Jazz is the musician’s music. From the swinging Thirties to be-bop Fifties,it evolved,with such brilliant musical minds as Coleman Hawkins,John Coltrane and Miles Davis.

Krantz Carlock Lefebvre

Wayne Krantz

Sony/Blue Frog

Rs 299,rating: ****

Jazz is the musician’s music. From the swinging Thirties to be-bop Fifties,it evolved,with such brilliant musical minds as Coleman Hawkins,John Coltrane and Miles Davis. Hardcore acts like Return to Forever and defining groups such as Spyro Gyra and Weather Report expanded the idiom. Modern gizmos and sounds then steered jazz in an altogether new direction. What the electric trio of Wayne Krantz,Keith Carlock and Tim Lefebvre have done to modern jazz falls in the last category,as they mash up cross-genre jazz with polyrhythmic progressions squeezed out of modern processors.

Krantz,along with Carlock on drums and Lefebvre on bass,walks the line between innovative eruptions and train-of-thought melodies.
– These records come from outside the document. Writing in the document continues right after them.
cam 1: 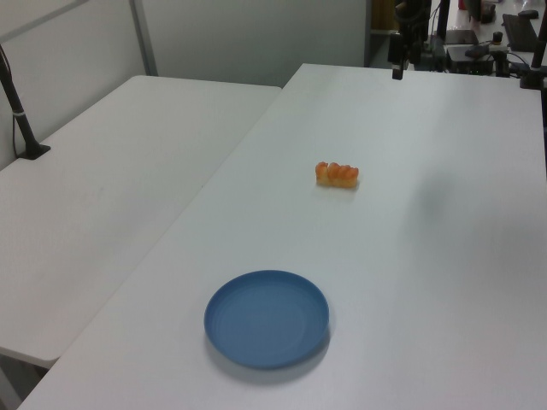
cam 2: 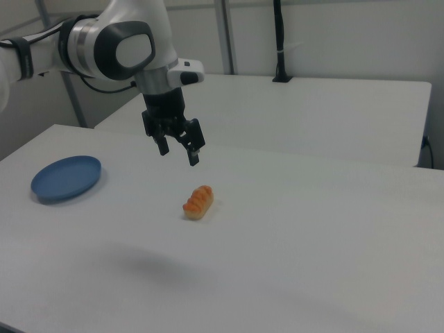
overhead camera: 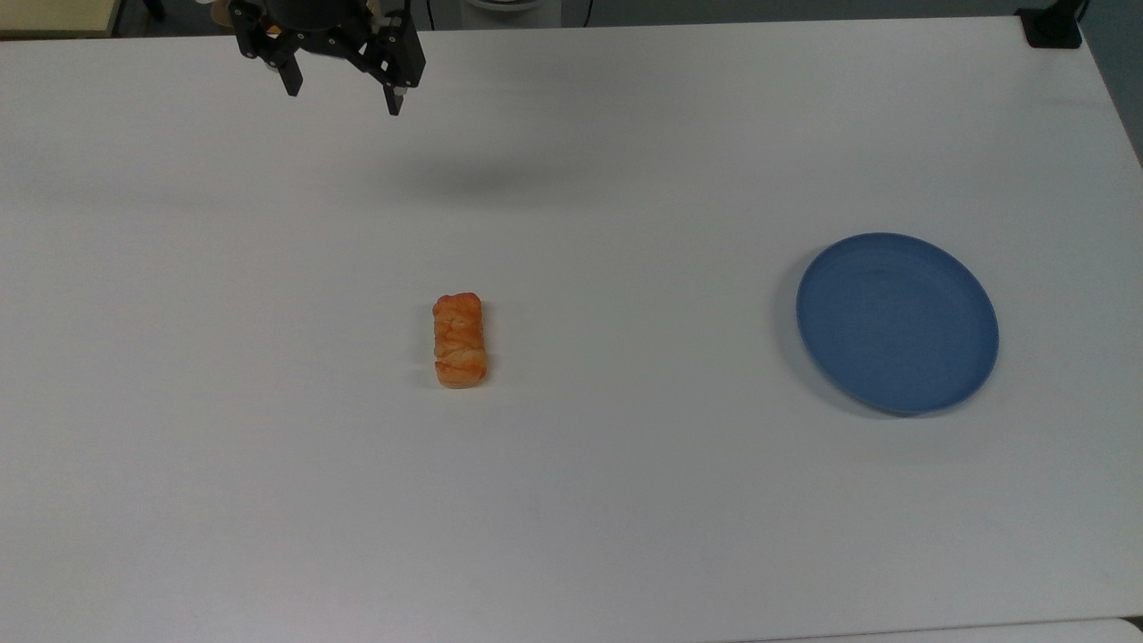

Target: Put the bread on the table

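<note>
We count one bread (overhead camera: pixel 460 340), lying alone on the white table (overhead camera: pixel 625 500). One blue plate (overhead camera: pixel 896 322) sits well apart from it, toward the top view's right, with nothing on it. One gripper (overhead camera: pixel 342 80) hangs above the table's far edge, fingers spread apart, holding nothing.

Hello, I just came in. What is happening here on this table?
A robot arm is working with a piece of bread. The bread lies on the white table, apart from the blue plate, which has nothing on it. The gripper is open, holds nothing, and hangs in the air away from the bread, near the table's far edge in the top view. Judged from how things lie, the placing looks done.
</note>
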Robot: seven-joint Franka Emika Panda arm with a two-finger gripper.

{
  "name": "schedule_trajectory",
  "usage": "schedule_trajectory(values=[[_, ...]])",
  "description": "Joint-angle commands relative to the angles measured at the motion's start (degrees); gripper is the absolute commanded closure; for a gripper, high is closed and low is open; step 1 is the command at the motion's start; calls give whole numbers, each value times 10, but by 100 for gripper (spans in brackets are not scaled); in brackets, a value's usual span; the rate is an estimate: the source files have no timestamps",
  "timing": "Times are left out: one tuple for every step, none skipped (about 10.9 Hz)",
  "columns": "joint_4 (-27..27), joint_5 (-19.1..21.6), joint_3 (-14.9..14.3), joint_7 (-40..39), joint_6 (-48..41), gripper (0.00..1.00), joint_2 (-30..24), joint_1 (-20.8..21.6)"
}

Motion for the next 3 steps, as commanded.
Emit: schedule_trajectory(values=[[-33, 8, -2, -6, -3, 0, -20, 3], [-34, 8, -2, -6, -3, 0, -20, 3], [-34, 8, -2, -6, -4, 0, -20, 3]])
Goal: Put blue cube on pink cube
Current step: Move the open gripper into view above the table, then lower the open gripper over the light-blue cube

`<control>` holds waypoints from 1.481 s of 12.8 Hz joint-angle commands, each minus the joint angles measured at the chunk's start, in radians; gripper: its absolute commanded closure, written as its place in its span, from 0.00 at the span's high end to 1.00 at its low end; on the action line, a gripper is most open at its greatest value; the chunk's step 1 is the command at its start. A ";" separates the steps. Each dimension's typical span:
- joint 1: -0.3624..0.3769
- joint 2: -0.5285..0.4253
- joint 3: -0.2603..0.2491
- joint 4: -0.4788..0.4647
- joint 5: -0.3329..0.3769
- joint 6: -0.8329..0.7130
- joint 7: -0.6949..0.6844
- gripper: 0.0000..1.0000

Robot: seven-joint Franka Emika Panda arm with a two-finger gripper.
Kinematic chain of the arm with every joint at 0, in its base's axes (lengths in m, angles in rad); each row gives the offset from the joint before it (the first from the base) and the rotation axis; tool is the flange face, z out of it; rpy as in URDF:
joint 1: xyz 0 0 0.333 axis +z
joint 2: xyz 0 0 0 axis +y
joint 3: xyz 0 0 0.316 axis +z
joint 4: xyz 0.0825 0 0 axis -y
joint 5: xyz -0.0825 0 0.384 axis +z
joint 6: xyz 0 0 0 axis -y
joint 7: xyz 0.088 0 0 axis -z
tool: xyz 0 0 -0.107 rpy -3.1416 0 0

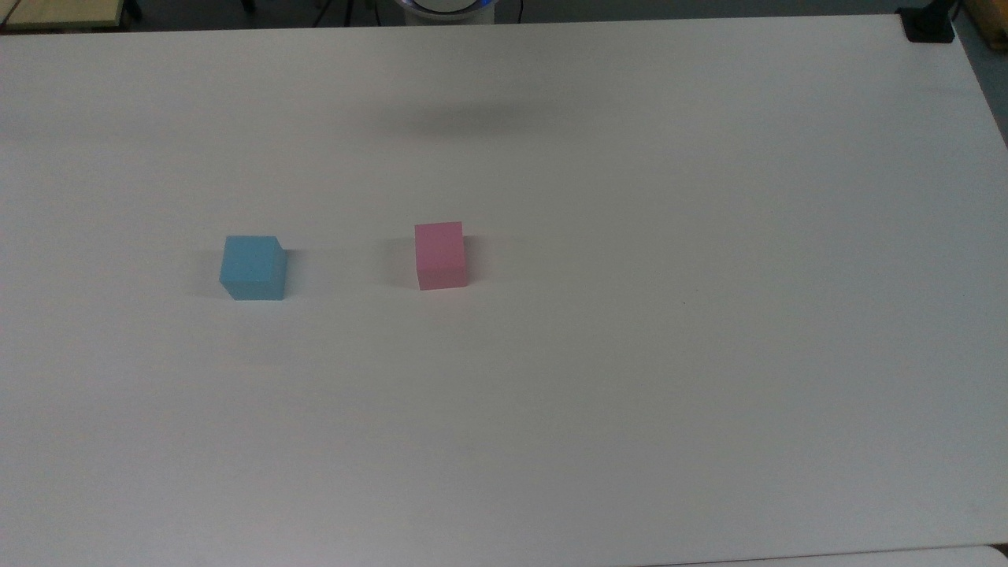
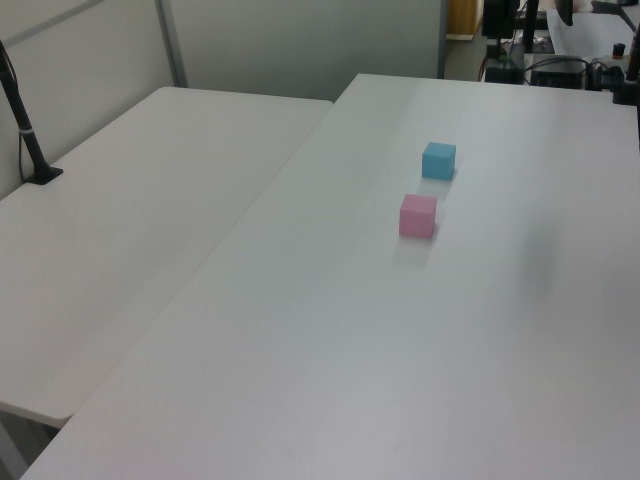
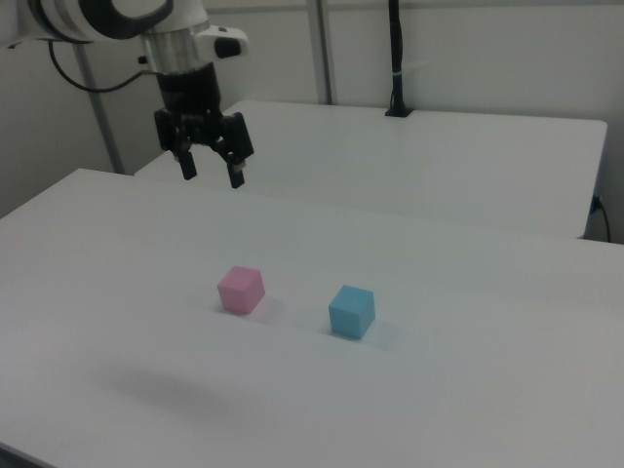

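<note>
Gripper hangs high above white table, fingers spread apart, holding nothing. Blue cube sits on table, right of pink cube in right view, near but apart. Cube faces plain, no readable writing.

I work in what looks like a lab or office workroom: plain white rectangular tables pushed together, grey partition panels behind them, a black clamped pole, and cabled dark equipment on a far desk.
</note>
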 commanded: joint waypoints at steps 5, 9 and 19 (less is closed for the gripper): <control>-0.186 0.154 -0.011 0.075 0.047 0.074 -0.277 1.00; -0.212 0.216 -0.011 0.083 0.055 0.183 -0.279 1.00; -0.182 0.332 0.003 0.040 0.044 0.384 -0.273 1.00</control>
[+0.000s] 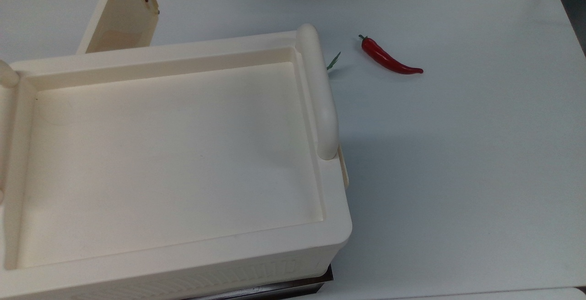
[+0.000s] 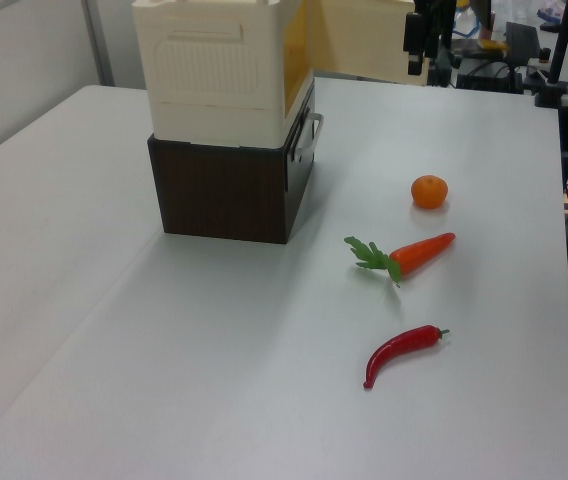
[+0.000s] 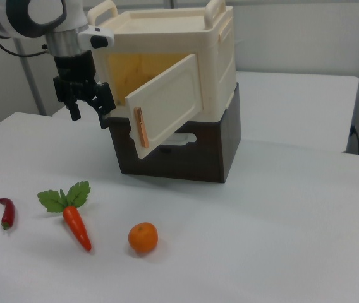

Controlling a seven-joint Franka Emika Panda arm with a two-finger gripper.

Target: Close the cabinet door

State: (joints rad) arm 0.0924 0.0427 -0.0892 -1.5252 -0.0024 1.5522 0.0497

There are blistering tracks like War-torn Johnny and Left it on the playground,which serves artillery drumming,mean bass licks and a frenzied Krantz acting like some mad scientist who’s been given a processor to experiment with. A couple of tracks fail to groove. But there’s enough to give a high — the fuzzy progressions in the Frank Zappa-ish I was like and Holy Joe,the full-blown guitars in Rushdie and some soulful grooves in Mosley. The frenzied energy is the trio’s mojo.